--- Data shown Enclosed Below ---
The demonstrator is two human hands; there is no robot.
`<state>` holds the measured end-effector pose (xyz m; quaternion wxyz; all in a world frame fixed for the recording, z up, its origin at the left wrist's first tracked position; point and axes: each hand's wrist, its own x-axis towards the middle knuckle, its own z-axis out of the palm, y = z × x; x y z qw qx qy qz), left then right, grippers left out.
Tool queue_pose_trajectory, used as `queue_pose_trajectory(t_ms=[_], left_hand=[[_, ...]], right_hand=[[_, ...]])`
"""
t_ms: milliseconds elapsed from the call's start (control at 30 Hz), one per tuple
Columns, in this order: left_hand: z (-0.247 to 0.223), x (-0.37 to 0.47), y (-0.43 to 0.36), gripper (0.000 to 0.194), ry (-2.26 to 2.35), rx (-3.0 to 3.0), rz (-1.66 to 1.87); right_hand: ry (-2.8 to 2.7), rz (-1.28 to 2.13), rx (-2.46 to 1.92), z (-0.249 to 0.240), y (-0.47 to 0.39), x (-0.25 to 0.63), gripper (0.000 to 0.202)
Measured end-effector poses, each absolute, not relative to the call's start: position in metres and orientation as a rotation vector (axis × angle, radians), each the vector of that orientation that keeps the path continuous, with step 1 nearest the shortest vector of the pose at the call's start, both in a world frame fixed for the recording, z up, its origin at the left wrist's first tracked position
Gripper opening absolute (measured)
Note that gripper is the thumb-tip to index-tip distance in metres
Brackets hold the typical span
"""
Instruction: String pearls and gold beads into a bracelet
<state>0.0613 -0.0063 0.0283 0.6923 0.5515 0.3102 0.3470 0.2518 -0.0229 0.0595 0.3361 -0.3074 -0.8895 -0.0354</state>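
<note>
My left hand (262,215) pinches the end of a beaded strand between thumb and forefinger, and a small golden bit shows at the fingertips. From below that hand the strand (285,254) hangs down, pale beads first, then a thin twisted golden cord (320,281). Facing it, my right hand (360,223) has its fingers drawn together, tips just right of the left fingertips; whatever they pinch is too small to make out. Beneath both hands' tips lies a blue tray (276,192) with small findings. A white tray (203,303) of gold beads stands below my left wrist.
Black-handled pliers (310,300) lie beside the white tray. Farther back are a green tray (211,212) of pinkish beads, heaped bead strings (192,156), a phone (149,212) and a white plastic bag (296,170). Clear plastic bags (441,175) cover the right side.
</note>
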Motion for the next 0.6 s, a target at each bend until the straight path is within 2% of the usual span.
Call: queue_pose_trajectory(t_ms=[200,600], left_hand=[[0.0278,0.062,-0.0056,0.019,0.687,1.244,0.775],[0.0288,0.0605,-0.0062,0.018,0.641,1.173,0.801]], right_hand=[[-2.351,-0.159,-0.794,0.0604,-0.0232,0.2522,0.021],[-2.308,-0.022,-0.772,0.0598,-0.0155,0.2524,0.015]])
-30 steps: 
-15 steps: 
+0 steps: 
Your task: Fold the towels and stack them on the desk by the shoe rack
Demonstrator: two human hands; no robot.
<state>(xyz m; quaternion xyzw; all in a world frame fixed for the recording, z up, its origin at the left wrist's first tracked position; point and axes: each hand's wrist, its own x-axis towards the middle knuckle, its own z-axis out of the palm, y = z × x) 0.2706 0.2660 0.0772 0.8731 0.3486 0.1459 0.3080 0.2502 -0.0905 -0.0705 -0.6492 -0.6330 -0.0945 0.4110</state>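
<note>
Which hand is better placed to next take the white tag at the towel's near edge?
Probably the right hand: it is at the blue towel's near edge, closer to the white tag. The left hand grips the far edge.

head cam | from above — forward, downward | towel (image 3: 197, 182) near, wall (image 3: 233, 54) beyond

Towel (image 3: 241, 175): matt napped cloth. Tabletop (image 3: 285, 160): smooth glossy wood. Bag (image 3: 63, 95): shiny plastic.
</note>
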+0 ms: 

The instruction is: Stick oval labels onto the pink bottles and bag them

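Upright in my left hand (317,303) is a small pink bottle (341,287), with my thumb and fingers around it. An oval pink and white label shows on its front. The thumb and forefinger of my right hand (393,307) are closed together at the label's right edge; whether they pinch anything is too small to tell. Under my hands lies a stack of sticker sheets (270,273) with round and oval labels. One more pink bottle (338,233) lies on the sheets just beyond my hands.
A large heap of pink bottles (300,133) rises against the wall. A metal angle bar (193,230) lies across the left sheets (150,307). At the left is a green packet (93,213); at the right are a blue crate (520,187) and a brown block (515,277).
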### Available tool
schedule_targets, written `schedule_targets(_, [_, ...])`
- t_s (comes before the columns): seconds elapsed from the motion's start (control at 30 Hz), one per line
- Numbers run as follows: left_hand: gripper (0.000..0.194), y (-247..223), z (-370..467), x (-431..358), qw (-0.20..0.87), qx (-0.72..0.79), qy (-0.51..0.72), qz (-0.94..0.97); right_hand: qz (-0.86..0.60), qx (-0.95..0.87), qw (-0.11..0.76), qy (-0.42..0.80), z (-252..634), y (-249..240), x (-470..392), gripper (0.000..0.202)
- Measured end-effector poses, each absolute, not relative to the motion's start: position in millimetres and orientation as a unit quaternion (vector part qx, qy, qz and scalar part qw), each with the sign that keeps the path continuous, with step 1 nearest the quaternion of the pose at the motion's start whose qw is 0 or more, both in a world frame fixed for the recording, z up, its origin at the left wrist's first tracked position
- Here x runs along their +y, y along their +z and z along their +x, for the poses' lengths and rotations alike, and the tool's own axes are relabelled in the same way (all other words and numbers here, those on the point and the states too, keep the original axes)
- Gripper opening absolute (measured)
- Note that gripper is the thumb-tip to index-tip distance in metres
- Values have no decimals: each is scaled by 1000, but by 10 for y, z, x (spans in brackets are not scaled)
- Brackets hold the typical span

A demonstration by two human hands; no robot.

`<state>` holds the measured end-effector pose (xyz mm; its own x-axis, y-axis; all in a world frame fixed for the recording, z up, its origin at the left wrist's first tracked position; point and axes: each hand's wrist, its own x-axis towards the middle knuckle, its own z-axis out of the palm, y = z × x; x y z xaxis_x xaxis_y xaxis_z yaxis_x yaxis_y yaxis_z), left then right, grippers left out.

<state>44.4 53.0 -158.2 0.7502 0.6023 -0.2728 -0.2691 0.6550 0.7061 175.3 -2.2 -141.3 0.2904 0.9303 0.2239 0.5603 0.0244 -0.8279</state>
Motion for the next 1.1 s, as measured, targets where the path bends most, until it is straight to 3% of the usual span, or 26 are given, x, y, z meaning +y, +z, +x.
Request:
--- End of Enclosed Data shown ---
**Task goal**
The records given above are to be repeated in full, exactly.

**The answer**
The demonstrator is two human hands; there is no robot.
`<state>` holds the measured end-effector pose (xyz m; quaternion wxyz; all in a world frame fixed for the recording, z up, its origin at the left wrist's first tracked position; point and axes: each hand's wrist, its own x-axis towards the middle knuckle, its own z-axis out of the palm, y = z × x; x y z qw qx qy qz), left then right, grippers left out.
Tool queue_pose_trajectory, used as `queue_pose_trajectory(t_ms=[_], left_hand=[[_, ...]], right_hand=[[_, ...]])`
"""
t_ms: milliseconds elapsed from the call's start (control at 30 Hz), one per tuple
Columns, in this order: left_hand: z (-0.247 to 0.223), x (-0.37 to 0.47), y (-0.43 to 0.36), gripper (0.000 to 0.194), ry (-2.26 to 2.35), rx (-3.0 to 3.0), rz (-1.66 to 1.87); right_hand: ry (-2.8 to 2.7), rz (-1.28 to 2.13), rx (-2.46 to 1.92), z (-0.249 to 0.240), y (-0.47 to 0.39), x (-0.25 to 0.63), gripper (0.000 to 0.202)
Measured end-effector poses, each absolute, not relative to the call's start: position in metres and orientation as a rotation vector (axis × angle, radians), each the vector of that orientation that keeps the path continuous, with step 1 nearest the shortest vector of the pose at the call's start, both in a world frame fixed for the recording, z up, its origin at the left wrist's first tracked position
Gripper opening absolute (measured)
Note that gripper is the thumb-tip to index-tip distance in metres
Brackets hold the typical span
"""
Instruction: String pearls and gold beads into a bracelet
<state>0.0613 -0.0063 0.0283 0.6923 0.5515 0.3102 0.3470 0.2518 -0.0229 0.0595 0.3361 -0.3074 -0.8895 -0.0354</state>
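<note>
My left hand (262,215) pinches the end of a beaded strand between thumb and forefinger, and a small golden bit shows at the fingertips. From below that hand the strand (285,254) hangs down, pale beads first, then a thin twisted golden cord (320,281). Facing it, my right hand (360,223) has its fingers drawn together, tips just right of the left fingertips; whatever they pinch is too small to make out. Beneath both hands' tips lies a blue tray (276,192) with small findings. A white tray (203,303) of gold beads stands below my left wrist.
Black-handled pliers (310,300) lie beside the white tray. Farther back are a green tray (211,212) of pinkish beads, heaped bead strings (192,156), a phone (149,212) and a white plastic bag (296,170). Clear plastic bags (441,175) cover the right side.
</note>
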Motion for the next 0.6 s, a target at each bend until the straight path is within 2% of the usual span.
Call: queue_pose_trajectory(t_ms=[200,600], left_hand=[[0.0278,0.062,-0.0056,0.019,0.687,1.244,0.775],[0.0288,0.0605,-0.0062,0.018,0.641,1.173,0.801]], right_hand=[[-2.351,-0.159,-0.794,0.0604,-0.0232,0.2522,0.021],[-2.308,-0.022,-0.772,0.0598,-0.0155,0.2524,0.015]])
-30 steps: 
-15 steps: 
+0 steps: 
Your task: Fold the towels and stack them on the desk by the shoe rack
Demonstrator: two human hands; no robot.
<state>(xyz m; quaternion xyzw; all in a world frame fixed for the recording, z up, its origin at the left wrist's first tracked position; point and axes: each hand's wrist, its own x-axis towards the middle knuckle, its own z-axis out of the palm, y = z × x) 0.2706 0.2660 0.0772 0.8731 0.3486 0.1459 0.3080 0.2502 -0.0905 -0.0705 -0.6492 -0.6330 -0.0945 0.4110</state>
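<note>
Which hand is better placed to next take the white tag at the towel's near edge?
Probably the right hand: it is at the blue towel's near edge, closer to the white tag. The left hand grips the far edge.

head cam | from above — forward, downward | towel (image 3: 197, 182) near, wall (image 3: 233, 54) beyond

Towel (image 3: 241, 175): matt napped cloth. Tabletop (image 3: 285, 160): smooth glossy wood. Bag (image 3: 63, 95): shiny plastic.
</note>
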+0 ms: 

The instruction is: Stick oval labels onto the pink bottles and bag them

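Upright in my left hand (317,303) is a small pink bottle (341,287), with my thumb and fingers around it. An oval pink and white label shows on its front. The thumb and forefinger of my right hand (393,307) are closed together at the label's right edge; whether they pinch anything is too small to tell. Under my hands lies a stack of sticker sheets (270,273) with round and oval labels. One more pink bottle (338,233) lies on the sheets just beyond my hands.
A large heap of pink bottles (300,133) rises against the wall. A metal angle bar (193,230) lies across the left sheets (150,307). At the left is a green packet (93,213); at the right are a blue crate (520,187) and a brown block (515,277).
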### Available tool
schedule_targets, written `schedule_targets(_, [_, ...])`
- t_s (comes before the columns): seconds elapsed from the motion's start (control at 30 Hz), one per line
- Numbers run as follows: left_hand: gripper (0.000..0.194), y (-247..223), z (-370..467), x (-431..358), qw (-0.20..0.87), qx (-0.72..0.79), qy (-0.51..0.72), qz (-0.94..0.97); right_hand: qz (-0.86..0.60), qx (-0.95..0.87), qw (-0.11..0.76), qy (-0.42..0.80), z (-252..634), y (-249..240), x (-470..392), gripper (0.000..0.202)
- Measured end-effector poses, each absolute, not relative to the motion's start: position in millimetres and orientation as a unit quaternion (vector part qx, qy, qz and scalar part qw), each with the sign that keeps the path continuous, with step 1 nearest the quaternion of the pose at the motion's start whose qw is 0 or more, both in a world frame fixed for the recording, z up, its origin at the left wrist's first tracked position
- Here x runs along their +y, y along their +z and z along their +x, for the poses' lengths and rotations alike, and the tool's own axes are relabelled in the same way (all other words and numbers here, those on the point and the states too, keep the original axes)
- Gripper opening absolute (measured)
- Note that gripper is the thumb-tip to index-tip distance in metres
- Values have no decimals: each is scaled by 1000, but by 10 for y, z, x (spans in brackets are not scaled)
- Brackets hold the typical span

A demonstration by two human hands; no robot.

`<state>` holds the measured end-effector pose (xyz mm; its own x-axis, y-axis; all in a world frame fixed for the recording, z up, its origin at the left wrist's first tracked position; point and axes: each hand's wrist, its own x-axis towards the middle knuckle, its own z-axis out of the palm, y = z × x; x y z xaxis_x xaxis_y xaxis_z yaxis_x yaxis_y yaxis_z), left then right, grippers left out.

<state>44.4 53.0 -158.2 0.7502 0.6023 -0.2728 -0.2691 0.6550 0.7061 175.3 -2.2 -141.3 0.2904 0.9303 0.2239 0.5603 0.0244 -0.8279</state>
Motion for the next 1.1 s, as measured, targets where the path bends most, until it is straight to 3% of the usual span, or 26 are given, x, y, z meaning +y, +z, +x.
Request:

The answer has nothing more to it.